Сначала эти слова прозвучали в моей голове как пустой звук, как камешки в консервной банке. Потом у меня под ложечкой образовалась какая-то пустота, и я почувствовал, как мной овладевает нередко встречающееся во сне тошнотворное ощущение, когда кажется, что ты стоишь на краю пропасти, облокотившись на перила, которые медленно-медленно проваливаются вниз.
— Не может быть, — сказал я, чувствуя, как лицо мое покрывается мертвенной бледностью.
— Давай-ка присядем на минутку, а? Ветер стихает, — сказал капитан. Теперь он казался немного повеселевшим.
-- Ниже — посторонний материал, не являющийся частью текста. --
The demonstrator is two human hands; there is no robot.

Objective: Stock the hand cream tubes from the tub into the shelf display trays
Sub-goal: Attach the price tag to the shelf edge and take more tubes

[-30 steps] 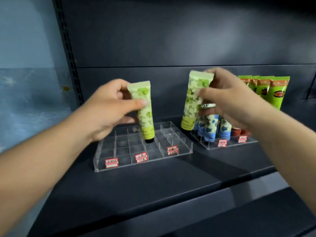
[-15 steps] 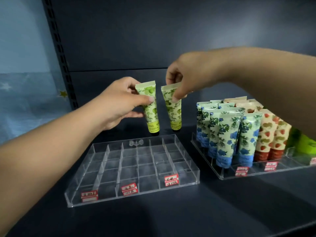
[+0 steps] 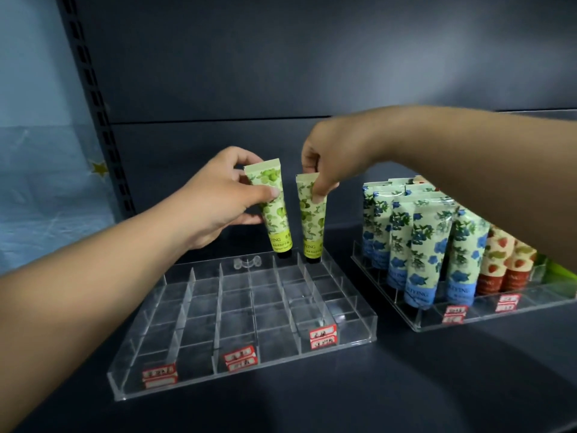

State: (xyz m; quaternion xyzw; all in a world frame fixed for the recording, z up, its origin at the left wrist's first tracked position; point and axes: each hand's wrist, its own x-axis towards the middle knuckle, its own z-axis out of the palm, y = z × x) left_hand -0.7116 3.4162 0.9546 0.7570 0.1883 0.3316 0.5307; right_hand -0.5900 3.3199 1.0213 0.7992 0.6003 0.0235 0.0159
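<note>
Green tubes, caps down, over clear tray (image 3: 199,382) back row | left hand (image 3: 215,198) pinches left tube (image 3: 273,210) | right hand (image 3: 331,160) pinches right tube (image 3: 310,220)

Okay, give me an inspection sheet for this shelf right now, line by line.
Surface: dark shelf, two clear trays on it.
Job's things: left tray with no tubes seated; two green tubes, caps down, at its back row.
Clutter: right tray with blue tubes and strawberry tubes.
Hands: left hand and right hand each pinch one green tube.
Cables: nothing seen.
Surroundings: dark back panel, slotted upright.
</note>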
День уже начинал клониться к вечеру, но песок еще сохранял тепло, и сидеть на нем было приятно. Как только мы сели, пейзаж вокруг нас сразу исчез, словно мы опустились в траншею. Над нами то и дело с оглушительным криком проносились, повторяя движение прилива, стаи морских птиц. Нельзя было и представить себе более уединенного места, чем эта омываемая со всех сторон волнами дамба, и я впервые подумал о том, насколько же эта наша прогулка вдали от Адмиралтейства не вяжется с привычками Марино. Мне все больше и больше казалось, что в его слишком рассчитанных жестах проскальзывает необычная угловатость и какая-то едва заметная подражательность. Можно было подумать, что капитан играет какую-то роль. Опустив козырек фуражки на самые брови, он затуманенным взглядом смотрел на море; рука его машинально набирала песок, который сыпался сквозь раздвинутые пальцы.